- [Required work]:
A single figure is required: the number of lines in the listing below containing the word "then".

- [Records]:
──────────

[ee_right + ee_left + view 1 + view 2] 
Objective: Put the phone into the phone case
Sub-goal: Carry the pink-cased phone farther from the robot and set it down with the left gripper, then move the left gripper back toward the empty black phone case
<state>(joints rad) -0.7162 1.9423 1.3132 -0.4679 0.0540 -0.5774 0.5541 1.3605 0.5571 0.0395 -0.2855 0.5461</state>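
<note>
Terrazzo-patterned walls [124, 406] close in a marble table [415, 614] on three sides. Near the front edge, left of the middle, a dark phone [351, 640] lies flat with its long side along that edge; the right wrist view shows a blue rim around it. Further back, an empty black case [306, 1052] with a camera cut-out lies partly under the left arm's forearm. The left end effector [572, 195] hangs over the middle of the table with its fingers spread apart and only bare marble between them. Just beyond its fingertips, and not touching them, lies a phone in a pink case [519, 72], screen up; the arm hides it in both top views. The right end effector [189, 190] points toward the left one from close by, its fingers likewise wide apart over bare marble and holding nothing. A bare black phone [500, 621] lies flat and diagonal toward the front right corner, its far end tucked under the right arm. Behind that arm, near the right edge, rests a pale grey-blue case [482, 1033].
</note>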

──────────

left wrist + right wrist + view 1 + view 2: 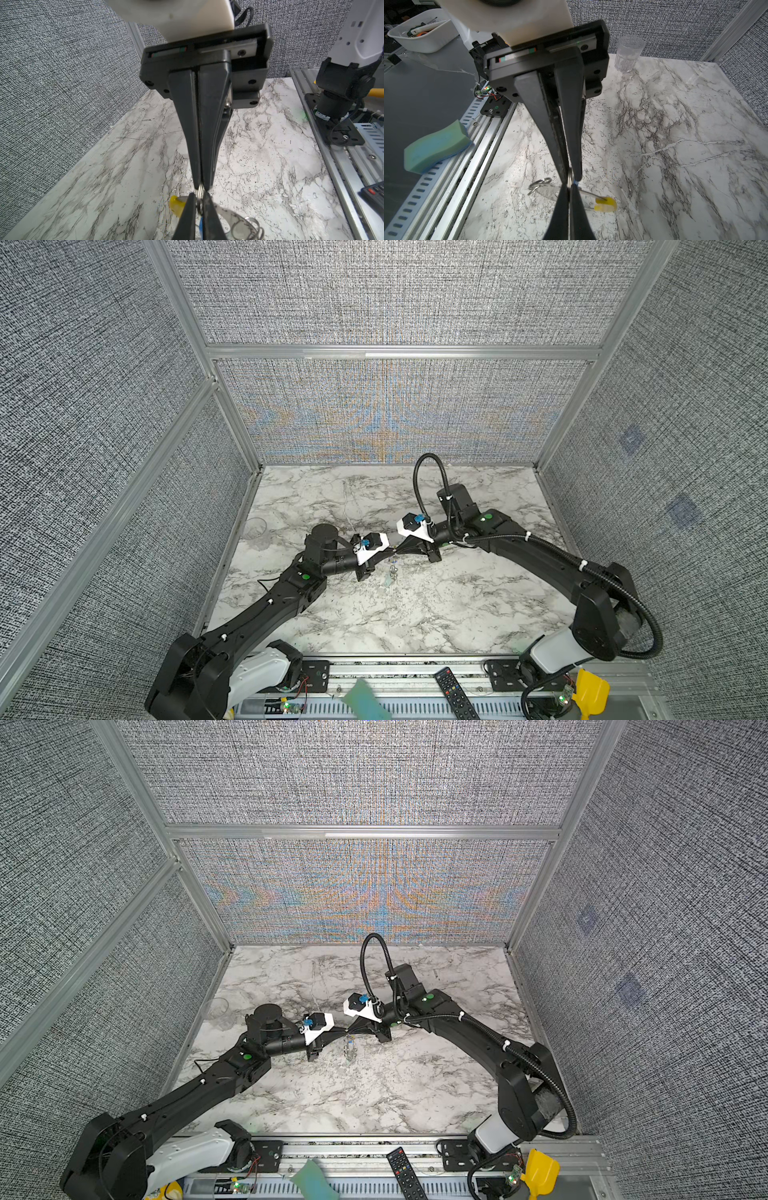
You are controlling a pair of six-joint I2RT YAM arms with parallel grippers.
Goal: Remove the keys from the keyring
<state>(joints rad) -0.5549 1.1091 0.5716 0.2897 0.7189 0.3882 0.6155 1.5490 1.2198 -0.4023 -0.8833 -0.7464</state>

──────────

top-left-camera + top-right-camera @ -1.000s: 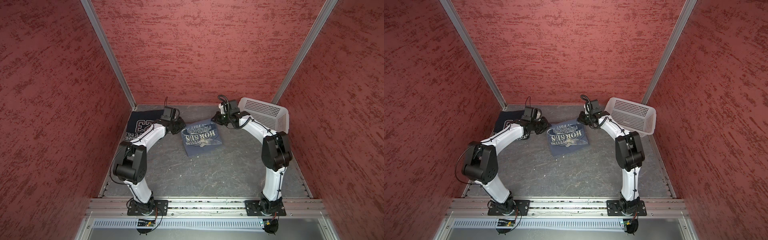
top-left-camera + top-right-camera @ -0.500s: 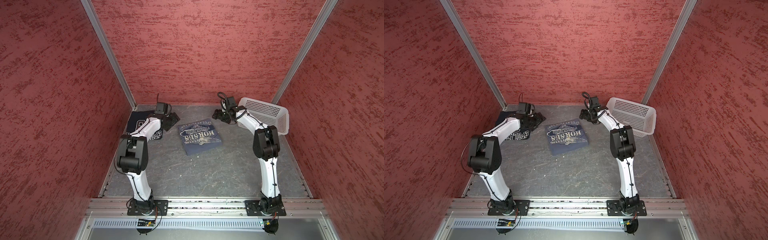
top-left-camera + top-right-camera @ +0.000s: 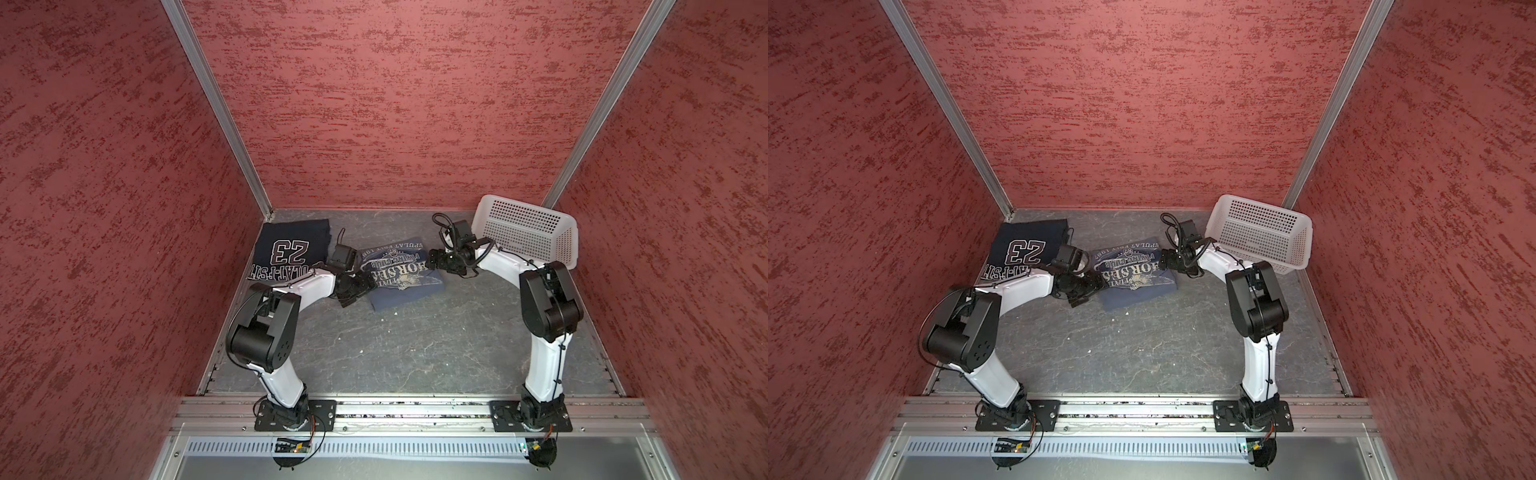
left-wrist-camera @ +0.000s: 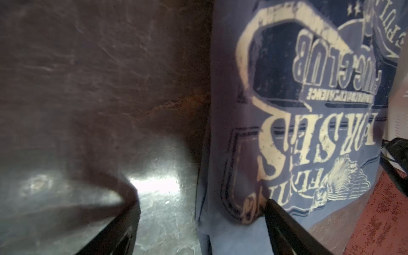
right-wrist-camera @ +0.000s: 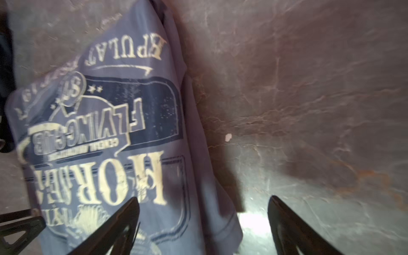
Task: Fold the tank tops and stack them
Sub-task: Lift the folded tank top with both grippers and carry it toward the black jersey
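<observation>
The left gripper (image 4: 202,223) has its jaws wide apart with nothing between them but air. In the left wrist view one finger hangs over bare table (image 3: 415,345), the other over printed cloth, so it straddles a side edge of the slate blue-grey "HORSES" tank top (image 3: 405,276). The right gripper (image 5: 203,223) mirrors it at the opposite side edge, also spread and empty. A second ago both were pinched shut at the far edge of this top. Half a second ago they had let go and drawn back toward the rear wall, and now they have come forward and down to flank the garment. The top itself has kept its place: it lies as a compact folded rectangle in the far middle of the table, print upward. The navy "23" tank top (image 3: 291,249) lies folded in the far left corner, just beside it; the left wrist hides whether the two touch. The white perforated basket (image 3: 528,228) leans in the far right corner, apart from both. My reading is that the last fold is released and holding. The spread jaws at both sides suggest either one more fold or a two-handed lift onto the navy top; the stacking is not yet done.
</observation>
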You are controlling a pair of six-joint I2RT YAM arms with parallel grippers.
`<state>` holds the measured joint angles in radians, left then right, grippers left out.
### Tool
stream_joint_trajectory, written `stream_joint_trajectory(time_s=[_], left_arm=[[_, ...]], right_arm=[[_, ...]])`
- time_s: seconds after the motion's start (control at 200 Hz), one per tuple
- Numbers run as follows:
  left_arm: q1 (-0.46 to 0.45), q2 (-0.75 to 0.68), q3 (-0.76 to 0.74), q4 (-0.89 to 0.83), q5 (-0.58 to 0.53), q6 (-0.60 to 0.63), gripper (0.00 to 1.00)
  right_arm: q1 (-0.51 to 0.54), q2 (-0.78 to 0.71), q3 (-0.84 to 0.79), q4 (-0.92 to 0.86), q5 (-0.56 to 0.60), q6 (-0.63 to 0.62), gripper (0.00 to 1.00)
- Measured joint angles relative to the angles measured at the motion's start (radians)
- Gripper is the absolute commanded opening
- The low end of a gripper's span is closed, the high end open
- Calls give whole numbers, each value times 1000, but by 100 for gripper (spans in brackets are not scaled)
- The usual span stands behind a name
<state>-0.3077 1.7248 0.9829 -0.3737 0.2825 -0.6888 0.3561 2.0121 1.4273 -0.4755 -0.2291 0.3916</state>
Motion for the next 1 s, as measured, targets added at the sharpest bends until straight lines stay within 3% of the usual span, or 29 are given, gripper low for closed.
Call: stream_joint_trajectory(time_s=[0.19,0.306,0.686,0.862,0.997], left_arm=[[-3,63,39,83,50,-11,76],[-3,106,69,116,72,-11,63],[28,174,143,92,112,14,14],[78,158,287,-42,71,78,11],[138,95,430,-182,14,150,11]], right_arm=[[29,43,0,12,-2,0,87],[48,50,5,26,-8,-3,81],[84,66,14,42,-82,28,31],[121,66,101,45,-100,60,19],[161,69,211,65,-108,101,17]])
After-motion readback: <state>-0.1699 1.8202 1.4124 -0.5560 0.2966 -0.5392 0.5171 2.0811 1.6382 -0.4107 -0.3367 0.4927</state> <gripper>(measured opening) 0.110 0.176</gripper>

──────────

- [Written response]:
2